Was Deep Blue cheating ("GM intervention") in 1997 against Kasparov?

a somewhat lesser known fact is that Pascal's pyramid is a three-dimensional arrangement of the trinomial numbers, which are the coefficients of the trinomial expansion and the trinomial distribution.

Isn't school back in session yet?
On the topic of Kasparov vs. Deep Blue, he blew the match because he and his team of seconds tried to beat Deep Blue with a bunch of tired old tricks and "anti-computer" play that completely failed, and by the time Kasparov saw that he'd actually have to play his best "human" chess to win, it was already too late.
That's what happens when you underestimate an opponent.
Garry tried to say the play was "too human". Rather, Deep Blue just had a far better engine with better database and valuations than Kasparov had seen before, and Deep Blue walked all over the "anti-computer" prepared lines.

What I mean is that there's too many trolls around and you kiddies should be doing homework or something...

I finished it a while ago... thx for the explanation though, just while doing daily puzzle a computer cheating on the forum looked funny.

The simple answer is that there would have been no way to reprogram the engine on the fly like that in 1997.

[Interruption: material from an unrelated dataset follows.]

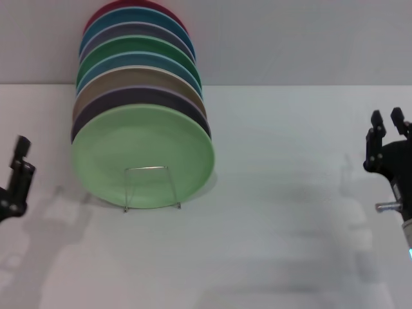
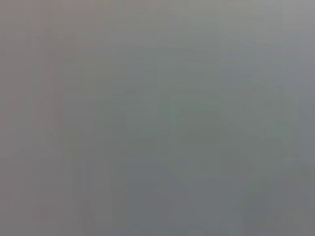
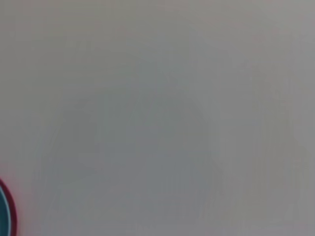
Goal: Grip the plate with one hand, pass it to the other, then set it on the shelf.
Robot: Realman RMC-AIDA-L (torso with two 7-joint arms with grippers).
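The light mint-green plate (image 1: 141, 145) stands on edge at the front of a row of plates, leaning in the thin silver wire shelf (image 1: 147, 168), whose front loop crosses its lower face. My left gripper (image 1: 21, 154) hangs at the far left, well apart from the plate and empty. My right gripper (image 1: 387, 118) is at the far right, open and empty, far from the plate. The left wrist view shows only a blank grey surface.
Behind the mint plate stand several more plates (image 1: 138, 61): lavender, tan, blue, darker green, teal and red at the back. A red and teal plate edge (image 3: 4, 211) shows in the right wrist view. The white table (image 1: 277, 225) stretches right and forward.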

The simple answer is that there would have been no way to reprogram the engine on the fly like that in 1997.
That's ridiculous; they could tweak anything they wanted to in the valuation tables, etc., but regardless, the accusations center more around the idea that GM Joel Benjamin actually stepped in and made certain moves for Deep Blue via some back door/override written into the engine already, or even more low tech, that the "handlers" just reported different moves selected by GMs in another room, and not the moves Deep Blue calculated...
Or was Kasparov just being a sore loser?
Just wondering if a concensus was ever reached on this question.